Task goal:
Copy verbatim the block of lines in the entries below whose first line contains "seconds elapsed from" and whose last line contains "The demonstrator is". Leave out all other lines.

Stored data
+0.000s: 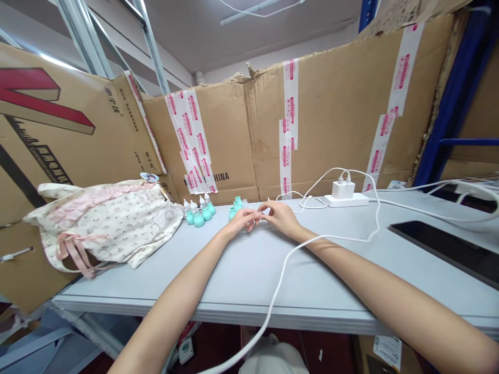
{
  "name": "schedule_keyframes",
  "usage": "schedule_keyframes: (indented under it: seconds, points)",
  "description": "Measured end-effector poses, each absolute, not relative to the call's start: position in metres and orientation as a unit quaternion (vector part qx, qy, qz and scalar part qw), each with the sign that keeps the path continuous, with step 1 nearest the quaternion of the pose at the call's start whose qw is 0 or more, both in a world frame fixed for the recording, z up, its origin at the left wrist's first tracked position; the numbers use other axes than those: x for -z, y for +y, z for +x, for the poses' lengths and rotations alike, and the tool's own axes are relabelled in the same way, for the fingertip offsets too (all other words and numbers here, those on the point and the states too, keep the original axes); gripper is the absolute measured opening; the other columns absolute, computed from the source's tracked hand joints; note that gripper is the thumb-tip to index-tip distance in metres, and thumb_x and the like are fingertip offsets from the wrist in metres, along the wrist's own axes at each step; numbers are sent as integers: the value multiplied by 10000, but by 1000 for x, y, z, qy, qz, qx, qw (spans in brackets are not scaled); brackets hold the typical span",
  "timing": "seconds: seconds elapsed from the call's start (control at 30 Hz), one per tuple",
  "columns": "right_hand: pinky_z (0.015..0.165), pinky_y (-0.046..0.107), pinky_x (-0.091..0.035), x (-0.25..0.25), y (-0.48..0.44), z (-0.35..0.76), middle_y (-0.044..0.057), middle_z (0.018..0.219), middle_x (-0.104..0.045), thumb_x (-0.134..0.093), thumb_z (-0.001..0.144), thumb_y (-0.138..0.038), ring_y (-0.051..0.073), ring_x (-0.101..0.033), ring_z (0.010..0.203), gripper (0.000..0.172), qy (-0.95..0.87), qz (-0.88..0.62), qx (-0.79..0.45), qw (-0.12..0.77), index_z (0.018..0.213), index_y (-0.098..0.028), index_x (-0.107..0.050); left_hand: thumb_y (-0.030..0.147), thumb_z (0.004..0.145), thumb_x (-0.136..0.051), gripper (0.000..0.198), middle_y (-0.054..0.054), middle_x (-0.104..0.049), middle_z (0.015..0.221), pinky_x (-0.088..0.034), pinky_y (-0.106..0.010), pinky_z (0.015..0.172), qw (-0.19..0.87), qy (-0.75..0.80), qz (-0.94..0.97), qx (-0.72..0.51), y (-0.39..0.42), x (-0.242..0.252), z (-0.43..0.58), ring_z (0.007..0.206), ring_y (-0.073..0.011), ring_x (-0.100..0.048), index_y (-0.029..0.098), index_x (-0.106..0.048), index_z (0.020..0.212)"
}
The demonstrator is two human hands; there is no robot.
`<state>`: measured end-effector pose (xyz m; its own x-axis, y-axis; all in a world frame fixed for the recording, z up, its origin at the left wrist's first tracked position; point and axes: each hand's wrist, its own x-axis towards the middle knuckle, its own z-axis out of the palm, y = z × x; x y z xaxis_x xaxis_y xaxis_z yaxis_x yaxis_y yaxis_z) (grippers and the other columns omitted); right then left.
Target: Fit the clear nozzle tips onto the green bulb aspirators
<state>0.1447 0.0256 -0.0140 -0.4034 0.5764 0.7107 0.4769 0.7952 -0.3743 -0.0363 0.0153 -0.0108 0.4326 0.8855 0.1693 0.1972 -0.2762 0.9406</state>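
My left hand (pixel 244 220) and my right hand (pixel 283 218) meet above the grey table (pixel 218 270), fingertips pinched together. Whatever they hold is too small and covered by the fingers to make out. Just behind my left hand stand a few teal rubber bulbs (pixel 233 212) with open necks, partly hidden by it. A small translucent piece (pixel 245 203) is beside them. Further left is a cluster of several teal bulbs (pixel 198 220) fitted with clear pointed nozzles, standing upright.
A floral cloth bag (pixel 117 218) lies at the left. White chargers (pixel 343 189) sit on a power strip (pixel 346 200) at the back right. A white cable (pixel 281 275) loops over my right forearm. A black phone-like slab (pixel 448 246) lies right; cardboard (pixel 331 119) walls the back.
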Motion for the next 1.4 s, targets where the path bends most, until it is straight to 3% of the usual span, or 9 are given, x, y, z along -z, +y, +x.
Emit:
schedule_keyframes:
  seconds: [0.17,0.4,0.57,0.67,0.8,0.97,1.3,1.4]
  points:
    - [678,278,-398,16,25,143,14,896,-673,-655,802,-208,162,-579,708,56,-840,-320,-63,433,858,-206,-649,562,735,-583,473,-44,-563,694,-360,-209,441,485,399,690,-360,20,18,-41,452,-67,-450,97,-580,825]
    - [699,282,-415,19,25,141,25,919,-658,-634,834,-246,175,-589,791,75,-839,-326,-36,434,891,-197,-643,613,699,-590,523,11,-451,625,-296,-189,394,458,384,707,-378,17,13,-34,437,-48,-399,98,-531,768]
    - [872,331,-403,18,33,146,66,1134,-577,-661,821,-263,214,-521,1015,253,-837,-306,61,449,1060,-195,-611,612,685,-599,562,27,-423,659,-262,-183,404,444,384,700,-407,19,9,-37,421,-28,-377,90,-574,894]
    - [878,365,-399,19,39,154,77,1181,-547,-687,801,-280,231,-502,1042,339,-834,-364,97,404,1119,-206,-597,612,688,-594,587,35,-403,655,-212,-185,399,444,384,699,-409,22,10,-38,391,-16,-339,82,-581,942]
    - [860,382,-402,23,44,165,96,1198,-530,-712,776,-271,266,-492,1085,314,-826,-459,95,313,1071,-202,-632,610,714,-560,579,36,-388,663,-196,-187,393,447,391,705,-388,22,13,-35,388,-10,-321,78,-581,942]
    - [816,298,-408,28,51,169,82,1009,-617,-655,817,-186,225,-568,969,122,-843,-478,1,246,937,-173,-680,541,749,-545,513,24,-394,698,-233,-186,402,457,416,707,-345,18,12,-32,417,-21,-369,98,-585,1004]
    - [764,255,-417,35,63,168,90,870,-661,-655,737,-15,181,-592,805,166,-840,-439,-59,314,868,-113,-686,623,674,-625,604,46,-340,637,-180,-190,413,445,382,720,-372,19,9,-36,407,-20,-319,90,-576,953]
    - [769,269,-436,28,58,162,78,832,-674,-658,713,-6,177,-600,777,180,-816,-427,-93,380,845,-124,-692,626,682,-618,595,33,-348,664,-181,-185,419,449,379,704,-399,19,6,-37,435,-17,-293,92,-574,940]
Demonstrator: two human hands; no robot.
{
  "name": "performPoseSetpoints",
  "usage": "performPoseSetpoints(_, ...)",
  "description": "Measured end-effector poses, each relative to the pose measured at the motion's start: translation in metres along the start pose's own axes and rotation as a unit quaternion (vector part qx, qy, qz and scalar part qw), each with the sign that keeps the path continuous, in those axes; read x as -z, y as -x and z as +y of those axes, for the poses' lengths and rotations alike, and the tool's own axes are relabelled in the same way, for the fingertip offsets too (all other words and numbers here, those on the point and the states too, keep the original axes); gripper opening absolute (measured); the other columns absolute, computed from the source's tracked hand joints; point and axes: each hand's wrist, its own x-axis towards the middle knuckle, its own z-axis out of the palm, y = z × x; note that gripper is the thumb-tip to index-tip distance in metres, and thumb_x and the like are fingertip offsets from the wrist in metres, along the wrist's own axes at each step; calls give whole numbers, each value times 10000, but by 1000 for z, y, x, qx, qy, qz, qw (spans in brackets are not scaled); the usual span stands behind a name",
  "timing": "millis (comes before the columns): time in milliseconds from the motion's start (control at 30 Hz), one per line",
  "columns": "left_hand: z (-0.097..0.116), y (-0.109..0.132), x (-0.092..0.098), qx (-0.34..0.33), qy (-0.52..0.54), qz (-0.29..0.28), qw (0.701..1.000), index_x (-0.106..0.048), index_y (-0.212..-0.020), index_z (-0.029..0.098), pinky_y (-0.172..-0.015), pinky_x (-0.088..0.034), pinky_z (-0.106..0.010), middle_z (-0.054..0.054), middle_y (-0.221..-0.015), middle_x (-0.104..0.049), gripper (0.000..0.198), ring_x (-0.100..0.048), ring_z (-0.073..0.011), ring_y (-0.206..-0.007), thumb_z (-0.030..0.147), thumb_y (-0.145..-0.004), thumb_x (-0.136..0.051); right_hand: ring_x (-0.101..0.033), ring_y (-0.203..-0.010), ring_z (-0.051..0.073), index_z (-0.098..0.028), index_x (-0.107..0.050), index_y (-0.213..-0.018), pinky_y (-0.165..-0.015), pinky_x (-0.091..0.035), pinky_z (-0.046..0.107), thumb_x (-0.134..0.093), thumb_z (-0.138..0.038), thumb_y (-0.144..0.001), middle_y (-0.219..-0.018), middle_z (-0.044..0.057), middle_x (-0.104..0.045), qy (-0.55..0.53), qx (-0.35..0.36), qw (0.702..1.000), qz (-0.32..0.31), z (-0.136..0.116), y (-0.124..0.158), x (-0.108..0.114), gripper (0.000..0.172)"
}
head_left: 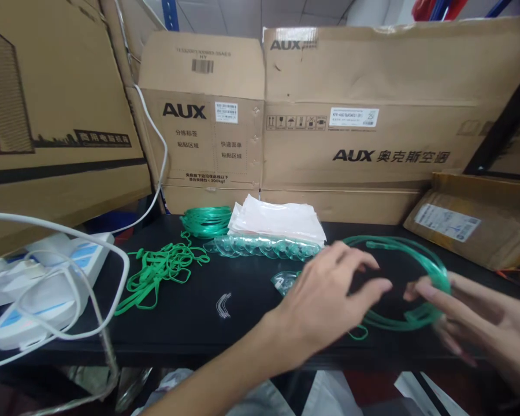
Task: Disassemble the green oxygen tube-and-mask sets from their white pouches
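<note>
My right hand (463, 315) is closed around the right side of a coil of clear green tubing (431, 263), a loose ring held just above the black table. At the ring's left side is my left hand (325, 294), its thumb and fingers apart; I cannot tell whether it touches the tubing. Partly behind my left hand lies a clear green plastic mask (285, 282). A thin green elastic loop (359, 332) shows below that hand. Farther back, a row of nested clear green masks (264, 247) lies before a stack of white plastic bags (277, 219).
Another green tubing coil (205, 221) and a tangle of green elastic straps (164, 268) lie to the left. Small thin metal-looking strips (223, 305) rest mid-table. White power strips (39, 312) with cables occupy the far left. Cardboard boxes (372, 138) wall the back; a taped box (481, 214) sits right.
</note>
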Motion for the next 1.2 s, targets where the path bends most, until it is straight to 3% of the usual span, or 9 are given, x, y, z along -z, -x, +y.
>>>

Exercise answer:
  "timing": "seconds: seconds elapsed from the call's start (control at 30 Hz), one per tuple",
  "columns": "right_hand: pinky_z (0.015..0.165), pinky_y (-0.046..0.107), pinky_x (-0.091..0.035), x (-0.25..0.25), y (-0.48..0.44), z (-0.35..0.76), middle_y (-0.044..0.057), middle_z (0.018..0.219), middle_x (-0.104..0.045), thumb_x (-0.134..0.093), thumb_z (-0.001..0.144), thumb_y (-0.138..0.038), ring_y (-0.051..0.073), ring_x (-0.101..0.033), ring_z (0.010..0.203), gripper (0.000..0.172), qy (-0.95..0.87), qz (-0.88..0.62), qx (-0.79..0.45), qw (-0.12..0.77), index_z (0.018..0.213), index_y (-0.098..0.028), index_x (-0.107..0.050); left_hand: thumb_y (-0.030..0.147), thumb_z (0.004..0.145), thumb_x (-0.136..0.051), gripper (0.000..0.198), middle_y (-0.054..0.054), middle_x (-0.104..0.049), middle_z (0.015..0.221), pinky_x (-0.088..0.034), pinky_y (-0.106..0.010), pinky_z (0.015..0.172), qw (-0.19..0.87), qy (-0.75..0.80), qz (-0.94..0.97), qx (-0.72..0.51), y (-0.39..0.42), x (-0.242..0.252), z (-0.43..0.58), ring_z (0.007..0.206), ring_y (-0.073..0.011), ring_x (-0.100..0.048), index_y (-0.029..0.098), index_x (-0.106..0.048), index_z (0.020..0.212)"
}
The demonstrator is two human hands; there is no robot.

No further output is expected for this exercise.